Cuando Federico llegó a su casa una noche, malhumorado y refunfuñando como de costumbre, encontró a su mujer sentada en la silla de la cocina con una expresión muy rara. En el regazo tenía una carta arrugada.
-¿Qué te pasa? -preguntó él de malos modos.
-Entra y cierra la puerta, Federico. No vas a creértelo, pero he recibido una carta de las hadas. ¡Nos han concedido que expresemos tres deseos!
El cogió la carta bruscamente y la leyó despacio.
-Hemos de sacarle a esto el máximo provecho, Magda. No debemos precipitarnos. Tres deseos que pueden hacernos ricos, importantes, famosos. Pero debemos pedir lo que más nos convenga.
Magda se levantó de un salto y dijo:
-Ya tengo hecha una lista.
Mira: un palacio para mí y una corona de rey para ti. Para mí he pedido belleza, para ti larga vida. Pediremos una reina que nos haga de criada y oro y joyas… ¡He estado tan ocupada haciendo la lista que no me ha dado tiempo de preparar la cena!

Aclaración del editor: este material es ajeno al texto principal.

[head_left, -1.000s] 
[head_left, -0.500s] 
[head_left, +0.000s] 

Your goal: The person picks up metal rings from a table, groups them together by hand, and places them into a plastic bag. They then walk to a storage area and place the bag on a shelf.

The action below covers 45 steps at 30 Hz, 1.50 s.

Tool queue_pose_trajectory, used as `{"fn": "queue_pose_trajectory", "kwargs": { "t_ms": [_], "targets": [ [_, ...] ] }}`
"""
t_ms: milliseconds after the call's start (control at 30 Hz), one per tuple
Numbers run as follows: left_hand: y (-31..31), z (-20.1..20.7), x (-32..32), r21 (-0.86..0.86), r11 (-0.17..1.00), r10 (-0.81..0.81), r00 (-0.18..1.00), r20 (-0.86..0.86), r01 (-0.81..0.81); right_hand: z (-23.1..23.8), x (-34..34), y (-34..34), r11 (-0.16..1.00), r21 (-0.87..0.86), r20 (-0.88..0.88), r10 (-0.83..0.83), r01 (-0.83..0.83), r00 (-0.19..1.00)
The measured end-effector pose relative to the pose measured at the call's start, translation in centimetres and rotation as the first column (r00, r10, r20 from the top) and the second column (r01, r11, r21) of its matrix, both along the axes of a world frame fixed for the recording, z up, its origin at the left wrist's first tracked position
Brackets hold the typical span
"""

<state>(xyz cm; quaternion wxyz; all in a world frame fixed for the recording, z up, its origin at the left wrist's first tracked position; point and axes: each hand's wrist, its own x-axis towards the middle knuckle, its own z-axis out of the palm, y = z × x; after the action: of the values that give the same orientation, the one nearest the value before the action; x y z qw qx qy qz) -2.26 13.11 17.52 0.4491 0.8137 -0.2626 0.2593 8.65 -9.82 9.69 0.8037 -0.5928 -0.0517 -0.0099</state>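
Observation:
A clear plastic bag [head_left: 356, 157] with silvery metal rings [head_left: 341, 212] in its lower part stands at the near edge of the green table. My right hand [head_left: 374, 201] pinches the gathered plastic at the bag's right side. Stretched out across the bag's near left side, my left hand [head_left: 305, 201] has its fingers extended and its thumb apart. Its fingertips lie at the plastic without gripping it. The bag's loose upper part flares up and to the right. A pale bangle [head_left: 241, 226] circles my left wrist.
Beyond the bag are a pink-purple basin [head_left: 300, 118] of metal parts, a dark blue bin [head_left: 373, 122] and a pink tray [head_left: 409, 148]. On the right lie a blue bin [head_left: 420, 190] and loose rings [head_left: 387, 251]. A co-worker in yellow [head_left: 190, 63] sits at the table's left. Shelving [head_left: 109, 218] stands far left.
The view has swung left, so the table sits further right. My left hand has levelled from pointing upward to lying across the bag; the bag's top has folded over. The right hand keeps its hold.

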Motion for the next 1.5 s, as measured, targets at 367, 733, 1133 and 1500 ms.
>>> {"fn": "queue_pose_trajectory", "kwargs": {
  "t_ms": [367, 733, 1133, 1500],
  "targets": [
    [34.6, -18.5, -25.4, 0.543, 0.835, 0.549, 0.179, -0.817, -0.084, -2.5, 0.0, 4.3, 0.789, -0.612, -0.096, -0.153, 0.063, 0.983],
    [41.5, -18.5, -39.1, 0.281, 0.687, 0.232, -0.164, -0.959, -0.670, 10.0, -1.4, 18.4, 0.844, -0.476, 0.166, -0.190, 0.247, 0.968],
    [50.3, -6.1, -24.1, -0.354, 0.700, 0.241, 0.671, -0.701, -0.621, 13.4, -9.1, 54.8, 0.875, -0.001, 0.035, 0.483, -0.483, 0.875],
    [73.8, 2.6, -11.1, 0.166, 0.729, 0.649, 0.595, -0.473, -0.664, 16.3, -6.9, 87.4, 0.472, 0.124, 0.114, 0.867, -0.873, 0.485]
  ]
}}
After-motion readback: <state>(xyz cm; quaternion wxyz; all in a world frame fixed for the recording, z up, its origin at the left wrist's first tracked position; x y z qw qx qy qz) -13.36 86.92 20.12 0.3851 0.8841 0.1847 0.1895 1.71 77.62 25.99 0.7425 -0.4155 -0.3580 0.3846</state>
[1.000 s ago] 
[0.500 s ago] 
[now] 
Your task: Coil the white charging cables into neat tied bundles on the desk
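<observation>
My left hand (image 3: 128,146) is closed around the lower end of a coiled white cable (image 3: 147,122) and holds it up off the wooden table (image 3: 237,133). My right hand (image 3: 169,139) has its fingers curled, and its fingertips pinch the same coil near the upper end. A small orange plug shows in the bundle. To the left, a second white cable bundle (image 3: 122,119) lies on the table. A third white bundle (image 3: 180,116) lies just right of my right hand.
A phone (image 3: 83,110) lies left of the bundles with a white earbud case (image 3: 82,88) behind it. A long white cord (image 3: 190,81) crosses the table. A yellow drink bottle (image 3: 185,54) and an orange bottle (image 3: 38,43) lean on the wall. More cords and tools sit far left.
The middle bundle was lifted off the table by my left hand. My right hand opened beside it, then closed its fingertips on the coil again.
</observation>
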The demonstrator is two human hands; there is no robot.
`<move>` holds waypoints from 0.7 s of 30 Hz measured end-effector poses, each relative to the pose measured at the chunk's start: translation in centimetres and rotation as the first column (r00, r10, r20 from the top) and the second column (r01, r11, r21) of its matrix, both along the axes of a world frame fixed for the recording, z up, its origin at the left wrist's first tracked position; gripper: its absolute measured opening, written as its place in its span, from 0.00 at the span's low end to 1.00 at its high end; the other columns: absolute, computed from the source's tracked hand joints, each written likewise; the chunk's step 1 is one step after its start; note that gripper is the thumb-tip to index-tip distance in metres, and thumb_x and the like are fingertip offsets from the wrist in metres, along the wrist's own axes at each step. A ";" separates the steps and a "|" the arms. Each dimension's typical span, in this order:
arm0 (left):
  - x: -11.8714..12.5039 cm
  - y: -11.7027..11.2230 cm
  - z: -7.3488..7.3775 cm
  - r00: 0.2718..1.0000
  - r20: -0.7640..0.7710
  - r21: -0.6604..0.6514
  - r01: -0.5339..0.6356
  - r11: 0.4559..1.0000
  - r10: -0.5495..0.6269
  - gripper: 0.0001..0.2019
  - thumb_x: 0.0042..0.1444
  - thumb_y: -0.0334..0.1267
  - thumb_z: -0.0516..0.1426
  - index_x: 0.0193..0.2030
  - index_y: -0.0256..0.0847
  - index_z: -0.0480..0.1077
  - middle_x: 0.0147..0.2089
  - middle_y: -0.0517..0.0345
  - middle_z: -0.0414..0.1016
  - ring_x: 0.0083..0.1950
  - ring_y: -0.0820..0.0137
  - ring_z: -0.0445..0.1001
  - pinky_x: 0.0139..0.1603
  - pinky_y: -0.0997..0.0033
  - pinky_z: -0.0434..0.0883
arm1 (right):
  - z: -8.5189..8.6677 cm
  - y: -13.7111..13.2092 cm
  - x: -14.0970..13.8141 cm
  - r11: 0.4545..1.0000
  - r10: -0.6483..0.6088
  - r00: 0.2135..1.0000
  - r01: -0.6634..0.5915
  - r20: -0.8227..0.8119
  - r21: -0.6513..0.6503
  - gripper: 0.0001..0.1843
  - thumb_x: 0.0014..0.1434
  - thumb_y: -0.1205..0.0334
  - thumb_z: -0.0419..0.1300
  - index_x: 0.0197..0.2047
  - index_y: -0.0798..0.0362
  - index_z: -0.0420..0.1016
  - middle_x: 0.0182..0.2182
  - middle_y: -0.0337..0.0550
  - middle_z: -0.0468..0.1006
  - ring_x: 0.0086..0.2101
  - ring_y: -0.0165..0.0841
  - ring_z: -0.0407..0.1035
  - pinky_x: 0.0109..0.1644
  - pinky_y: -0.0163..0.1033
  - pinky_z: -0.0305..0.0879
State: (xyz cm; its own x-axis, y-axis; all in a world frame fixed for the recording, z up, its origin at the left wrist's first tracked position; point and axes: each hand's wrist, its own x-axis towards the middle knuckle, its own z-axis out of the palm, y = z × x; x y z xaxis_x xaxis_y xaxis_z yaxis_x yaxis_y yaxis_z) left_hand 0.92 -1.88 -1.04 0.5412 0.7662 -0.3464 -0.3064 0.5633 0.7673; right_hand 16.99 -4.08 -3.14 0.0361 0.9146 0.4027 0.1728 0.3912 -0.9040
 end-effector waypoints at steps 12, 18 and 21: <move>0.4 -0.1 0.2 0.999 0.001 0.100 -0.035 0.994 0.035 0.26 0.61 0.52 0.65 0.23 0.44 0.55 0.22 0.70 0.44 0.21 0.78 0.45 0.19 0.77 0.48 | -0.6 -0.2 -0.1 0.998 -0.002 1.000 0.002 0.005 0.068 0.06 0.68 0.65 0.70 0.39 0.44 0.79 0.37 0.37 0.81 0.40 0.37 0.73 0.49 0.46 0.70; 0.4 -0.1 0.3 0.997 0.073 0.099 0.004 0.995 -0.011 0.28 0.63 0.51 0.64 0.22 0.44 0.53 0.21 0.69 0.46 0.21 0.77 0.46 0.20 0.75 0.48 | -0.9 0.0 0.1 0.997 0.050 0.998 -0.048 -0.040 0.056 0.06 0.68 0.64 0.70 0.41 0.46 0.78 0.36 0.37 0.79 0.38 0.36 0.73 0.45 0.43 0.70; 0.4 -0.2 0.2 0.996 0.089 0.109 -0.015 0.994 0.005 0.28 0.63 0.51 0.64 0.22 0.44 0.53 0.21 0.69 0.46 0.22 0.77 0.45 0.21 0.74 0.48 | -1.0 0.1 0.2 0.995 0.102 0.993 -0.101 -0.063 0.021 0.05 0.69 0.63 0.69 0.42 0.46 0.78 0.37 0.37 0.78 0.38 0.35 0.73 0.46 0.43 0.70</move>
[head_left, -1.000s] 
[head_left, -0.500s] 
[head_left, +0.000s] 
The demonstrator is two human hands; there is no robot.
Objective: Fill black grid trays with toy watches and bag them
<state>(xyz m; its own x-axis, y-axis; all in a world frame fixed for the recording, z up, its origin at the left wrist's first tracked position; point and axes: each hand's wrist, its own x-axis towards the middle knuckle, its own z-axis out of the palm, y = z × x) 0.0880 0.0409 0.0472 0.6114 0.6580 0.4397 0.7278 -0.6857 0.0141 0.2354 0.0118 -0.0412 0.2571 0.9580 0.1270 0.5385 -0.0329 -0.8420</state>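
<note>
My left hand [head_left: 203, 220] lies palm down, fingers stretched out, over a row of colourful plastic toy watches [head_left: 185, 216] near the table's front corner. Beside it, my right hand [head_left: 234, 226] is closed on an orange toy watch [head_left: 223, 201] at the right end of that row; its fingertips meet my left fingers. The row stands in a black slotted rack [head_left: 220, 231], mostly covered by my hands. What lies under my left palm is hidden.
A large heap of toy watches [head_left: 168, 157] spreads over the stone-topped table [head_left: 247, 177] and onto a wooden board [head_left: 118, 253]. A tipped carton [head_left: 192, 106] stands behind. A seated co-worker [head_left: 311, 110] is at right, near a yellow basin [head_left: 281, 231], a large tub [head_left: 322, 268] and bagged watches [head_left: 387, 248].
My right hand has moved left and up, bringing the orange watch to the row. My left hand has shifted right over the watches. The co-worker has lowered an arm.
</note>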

Federico exclamó irritado: -¿Cómo? ¿Que no está la cena? ¿Cómo voy a tomar decisiones importantes con el estómago vacío? No creo que sea pedir mucho. ¡Qué gandula eres, Magda! ¡Ojalá hubiera algo preparado…, aunque fueran unas pocas salchichas!
Se oyó un curioso zumbido, como el batir de alas de hadas y, ¡plop!, sobre el plato de la mesa de la cocina apareció una sarta de salchichas. Federico las observó humeando en el plato y relamió sus labios.
Magda le dio con una hogaza de pan en la cabeza, gritando:
-¡Has desperdiciado un deseo! ¡Qué estúpido eres! Si hay que hacer algo, lo haré yo, qué torpe eres, Federico, me pones mala…
¡Ojalá que esas salchichas te colgaran de la punta de la nariz!
Se oyó un ruidito mágico, como de hadas cantando, y, ¡clac!, las salchichas saltaron del plato y fueron a engancharse a la punta de la nariz de Federico.
El se quedó mirando y rompió a llorar. Ambos tiraron, tiraron y tiraron de las salchichas, pero fue inútil.
-¡Hay, qué calientes están! -exclamó -¡No te muevas! Las cortaré con un -¡Deja ese cuchillo, mujer! ¡Cómo has podido hacerme esto!
Pero las salchichas estaban firmemente sujetas.
En esto, llamaron a la puerta. Federico y Magda se miraron.
-¡No vayas! ¿Quieres que todos los vecinos sepan que llevas unas salchichas pegadas en la nariz?
-¡Cómo! ¡No voy a pasarme el resto de la vida escondiéndome! ¡Ay!, ahora me doy cuenta de lo afortunado que era antes cuando tenía una nariz normal y corriente. ¡Ojalá no estuviéramos siempre peleando!
-Sí, es verdad, no sabes cuánto lo siento -dijo Magda. -No, no, la culpa no es tuya, querida. Ojalá que las hadas se hubieran guardado sus deseos y todo siguiera como antes.
-Tienes razón -sollozó Magda. Entonces se oyó un ruidito, como de hadas riéndose, y, ¡blip!, las salchichas se desprendieron de la nariz de Federico.
Federico y Magda se abrazaron, rieron y se pusieron a bailar por la cocina. Y las hadas que estaban en la puerta salieron apresuradamente a echar otra carta al correo.